Jensen Huang, co-founder and chief executive officer of Nvidia Corp., during the Nvidia GPU Technology Conference (GTC) in San Jose, California, US, on Tuesday, March 19, 2024.
David Paul Morris | Bloomberg | Getty Images
Nvidia’s 27% rally in May pushed its market cap to $2.7 trillion, behind only Microsoft and Apple among the most-valuable public companies in the world.

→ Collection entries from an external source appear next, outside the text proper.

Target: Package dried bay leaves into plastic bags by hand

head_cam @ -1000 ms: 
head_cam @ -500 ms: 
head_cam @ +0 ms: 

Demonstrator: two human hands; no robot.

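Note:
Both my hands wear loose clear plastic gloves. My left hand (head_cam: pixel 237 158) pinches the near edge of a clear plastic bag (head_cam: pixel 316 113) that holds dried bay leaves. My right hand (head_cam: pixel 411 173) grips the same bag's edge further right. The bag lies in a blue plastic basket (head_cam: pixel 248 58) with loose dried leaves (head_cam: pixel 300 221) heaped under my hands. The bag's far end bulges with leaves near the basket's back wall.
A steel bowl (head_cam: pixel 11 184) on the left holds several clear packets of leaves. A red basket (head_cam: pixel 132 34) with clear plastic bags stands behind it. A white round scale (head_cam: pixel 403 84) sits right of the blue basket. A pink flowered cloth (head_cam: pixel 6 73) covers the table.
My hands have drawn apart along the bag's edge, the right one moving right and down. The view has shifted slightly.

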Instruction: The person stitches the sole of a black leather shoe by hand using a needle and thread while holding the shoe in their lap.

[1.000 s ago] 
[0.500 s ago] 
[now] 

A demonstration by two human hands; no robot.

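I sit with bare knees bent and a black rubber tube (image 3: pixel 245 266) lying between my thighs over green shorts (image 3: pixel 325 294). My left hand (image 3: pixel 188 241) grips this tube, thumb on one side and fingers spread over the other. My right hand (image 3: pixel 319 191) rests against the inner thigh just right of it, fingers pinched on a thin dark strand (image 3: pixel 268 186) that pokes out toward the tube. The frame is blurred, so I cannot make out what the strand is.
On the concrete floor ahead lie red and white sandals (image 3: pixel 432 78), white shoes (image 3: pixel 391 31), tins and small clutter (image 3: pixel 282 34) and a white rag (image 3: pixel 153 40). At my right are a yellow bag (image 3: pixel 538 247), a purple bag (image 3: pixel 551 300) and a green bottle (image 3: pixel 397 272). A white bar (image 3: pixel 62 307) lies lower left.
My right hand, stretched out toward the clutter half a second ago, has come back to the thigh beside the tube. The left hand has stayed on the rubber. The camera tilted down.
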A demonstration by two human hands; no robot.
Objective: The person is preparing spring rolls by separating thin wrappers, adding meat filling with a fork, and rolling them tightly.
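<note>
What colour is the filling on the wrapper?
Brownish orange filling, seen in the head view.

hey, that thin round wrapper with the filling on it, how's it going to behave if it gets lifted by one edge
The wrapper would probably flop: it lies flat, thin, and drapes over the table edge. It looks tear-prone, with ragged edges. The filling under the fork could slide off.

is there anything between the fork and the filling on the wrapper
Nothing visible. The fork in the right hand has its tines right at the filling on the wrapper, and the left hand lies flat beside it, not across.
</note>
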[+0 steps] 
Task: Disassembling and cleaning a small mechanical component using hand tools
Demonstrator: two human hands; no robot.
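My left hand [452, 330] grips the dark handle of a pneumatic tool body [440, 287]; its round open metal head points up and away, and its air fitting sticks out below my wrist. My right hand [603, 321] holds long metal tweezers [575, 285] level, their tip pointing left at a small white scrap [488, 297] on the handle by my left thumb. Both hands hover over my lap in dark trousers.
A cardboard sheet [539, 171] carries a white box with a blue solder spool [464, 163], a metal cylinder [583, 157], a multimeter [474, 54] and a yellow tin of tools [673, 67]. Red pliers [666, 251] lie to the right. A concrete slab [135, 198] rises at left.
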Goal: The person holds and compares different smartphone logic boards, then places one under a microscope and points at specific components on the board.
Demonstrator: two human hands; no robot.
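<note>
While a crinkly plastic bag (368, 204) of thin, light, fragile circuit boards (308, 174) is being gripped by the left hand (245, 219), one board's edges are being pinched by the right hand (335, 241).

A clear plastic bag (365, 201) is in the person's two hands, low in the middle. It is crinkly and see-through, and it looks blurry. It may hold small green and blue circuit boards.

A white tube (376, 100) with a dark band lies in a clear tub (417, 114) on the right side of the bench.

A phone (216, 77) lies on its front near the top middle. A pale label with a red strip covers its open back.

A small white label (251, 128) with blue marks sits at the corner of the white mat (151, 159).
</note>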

The chipmaker reported a tripling in year-over-year sales for the third straight quarter driven by soaring demand for its artificial intelligence processors.
Mizuho Securities estimates that Nvidia controls between 70% and 95% of the market for AI chips used for training and deploying models like OpenAI’s GPT. Underscoring Nvidia’s pricing power is a 78% gross margin, a stunningly high number for a hardware company that has to manufacture and ship physical products.
Rival chipmakers Intel and Advanced Micro Devices reported gross margins in the latest quarter of 41% and 47%, respectively.
Nvidia’s position in the AI chip market has been described as a moat by some experts. Its flagship AI graphics processing units (GPUs), such as the H100, coupled with the company’s CUDA software led to such a head start on the competition that switching to an alternative can seem almost unthinkable.
Still, Nvidia CEO Jensen Huang, whose net worth has swelled from $3 billion to about $90 billion in the past five years, has said he’s “worried and concerned” about his 31-year-old company losing its edge. He acknowledged at a conference late last year that there are many powerful competitors on the rise.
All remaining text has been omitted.